Task.
Print exactly the line with "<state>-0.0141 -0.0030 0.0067" and every line after it, through the final line of the material below.

Recorded information.
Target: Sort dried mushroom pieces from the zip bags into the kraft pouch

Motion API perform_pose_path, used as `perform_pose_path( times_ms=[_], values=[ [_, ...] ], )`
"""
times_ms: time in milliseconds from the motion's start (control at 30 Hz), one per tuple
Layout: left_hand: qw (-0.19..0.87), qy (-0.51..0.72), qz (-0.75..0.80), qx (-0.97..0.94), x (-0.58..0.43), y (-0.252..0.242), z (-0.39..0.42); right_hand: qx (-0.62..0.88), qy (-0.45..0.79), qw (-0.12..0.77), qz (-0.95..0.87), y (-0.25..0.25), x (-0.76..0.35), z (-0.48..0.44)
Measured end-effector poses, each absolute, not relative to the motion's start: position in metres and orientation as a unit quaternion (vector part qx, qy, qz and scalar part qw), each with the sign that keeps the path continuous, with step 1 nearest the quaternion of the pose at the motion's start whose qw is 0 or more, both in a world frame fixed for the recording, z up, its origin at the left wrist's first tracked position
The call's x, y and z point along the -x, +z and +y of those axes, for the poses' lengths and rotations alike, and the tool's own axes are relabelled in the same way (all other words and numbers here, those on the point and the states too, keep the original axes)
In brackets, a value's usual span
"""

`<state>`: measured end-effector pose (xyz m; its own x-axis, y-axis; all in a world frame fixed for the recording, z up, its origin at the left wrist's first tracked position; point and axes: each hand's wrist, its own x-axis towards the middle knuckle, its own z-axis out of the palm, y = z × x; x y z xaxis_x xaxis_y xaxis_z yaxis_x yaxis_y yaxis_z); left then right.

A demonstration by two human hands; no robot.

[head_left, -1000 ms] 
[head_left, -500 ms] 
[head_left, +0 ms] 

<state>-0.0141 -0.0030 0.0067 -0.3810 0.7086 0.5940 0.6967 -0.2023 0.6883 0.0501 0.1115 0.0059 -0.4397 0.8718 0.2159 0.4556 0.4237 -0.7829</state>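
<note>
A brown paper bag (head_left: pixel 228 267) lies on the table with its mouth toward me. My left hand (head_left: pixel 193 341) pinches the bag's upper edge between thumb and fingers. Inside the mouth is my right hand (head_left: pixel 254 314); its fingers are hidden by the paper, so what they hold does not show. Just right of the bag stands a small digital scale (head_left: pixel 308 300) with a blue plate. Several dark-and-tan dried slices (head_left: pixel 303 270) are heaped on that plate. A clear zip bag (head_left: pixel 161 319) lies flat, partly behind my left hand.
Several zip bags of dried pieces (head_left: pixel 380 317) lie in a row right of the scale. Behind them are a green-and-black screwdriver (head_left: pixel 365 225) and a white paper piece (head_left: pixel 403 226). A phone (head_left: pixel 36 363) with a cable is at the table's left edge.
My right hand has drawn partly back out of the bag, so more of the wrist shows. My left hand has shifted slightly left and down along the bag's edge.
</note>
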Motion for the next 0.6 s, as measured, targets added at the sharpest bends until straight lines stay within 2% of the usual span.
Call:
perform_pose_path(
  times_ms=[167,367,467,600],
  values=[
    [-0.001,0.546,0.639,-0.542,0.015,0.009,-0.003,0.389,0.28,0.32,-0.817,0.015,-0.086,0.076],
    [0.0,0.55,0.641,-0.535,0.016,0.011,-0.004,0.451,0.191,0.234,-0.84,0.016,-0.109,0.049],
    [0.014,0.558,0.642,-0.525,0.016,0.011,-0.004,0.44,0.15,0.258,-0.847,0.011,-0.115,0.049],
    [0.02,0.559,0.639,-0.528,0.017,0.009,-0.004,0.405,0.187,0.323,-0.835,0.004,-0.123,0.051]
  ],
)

Output.
<state>-0.0141 -0.0030 0.0067 -0.3810 0.7086 0.5940 0.6967 -0.2023 0.6883 0.0501 0.1115 0.0059 -0.4397 0.8718 0.2159 0.4556 0.4237 -0.7829</state>
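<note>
A brown paper bag (head_left: pixel 228 267) lies on the table with its mouth toward me. My left hand (head_left: pixel 193 341) pinches the bag's upper edge between thumb and fingers. Inside the mouth is my right hand (head_left: pixel 254 314); its fingers are hidden by the paper, so what they hold does not show. Just right of the bag stands a small digital scale (head_left: pixel 308 300) with a blue plate. Several dark-and-tan dried slices (head_left: pixel 303 270) are heaped on that plate. A clear zip bag (head_left: pixel 161 319) lies flat, partly behind my left hand.
Several zip bags of dried pieces (head_left: pixel 380 317) lie in a row right of the scale. Behind them are a green-and-black screwdriver (head_left: pixel 365 225) and a white paper piece (head_left: pixel 403 226). A phone (head_left: pixel 36 363) with a cable is at the table's left edge.
My right hand has drawn partly back out of the bag, so more of the wrist shows. My left hand has shifted slightly left and down along the bag's edge.
</note>
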Motion for the next 0.6 s, as measured, targets added at the sharpest bends until straight lines stay within 2% of the usual span.
Call:
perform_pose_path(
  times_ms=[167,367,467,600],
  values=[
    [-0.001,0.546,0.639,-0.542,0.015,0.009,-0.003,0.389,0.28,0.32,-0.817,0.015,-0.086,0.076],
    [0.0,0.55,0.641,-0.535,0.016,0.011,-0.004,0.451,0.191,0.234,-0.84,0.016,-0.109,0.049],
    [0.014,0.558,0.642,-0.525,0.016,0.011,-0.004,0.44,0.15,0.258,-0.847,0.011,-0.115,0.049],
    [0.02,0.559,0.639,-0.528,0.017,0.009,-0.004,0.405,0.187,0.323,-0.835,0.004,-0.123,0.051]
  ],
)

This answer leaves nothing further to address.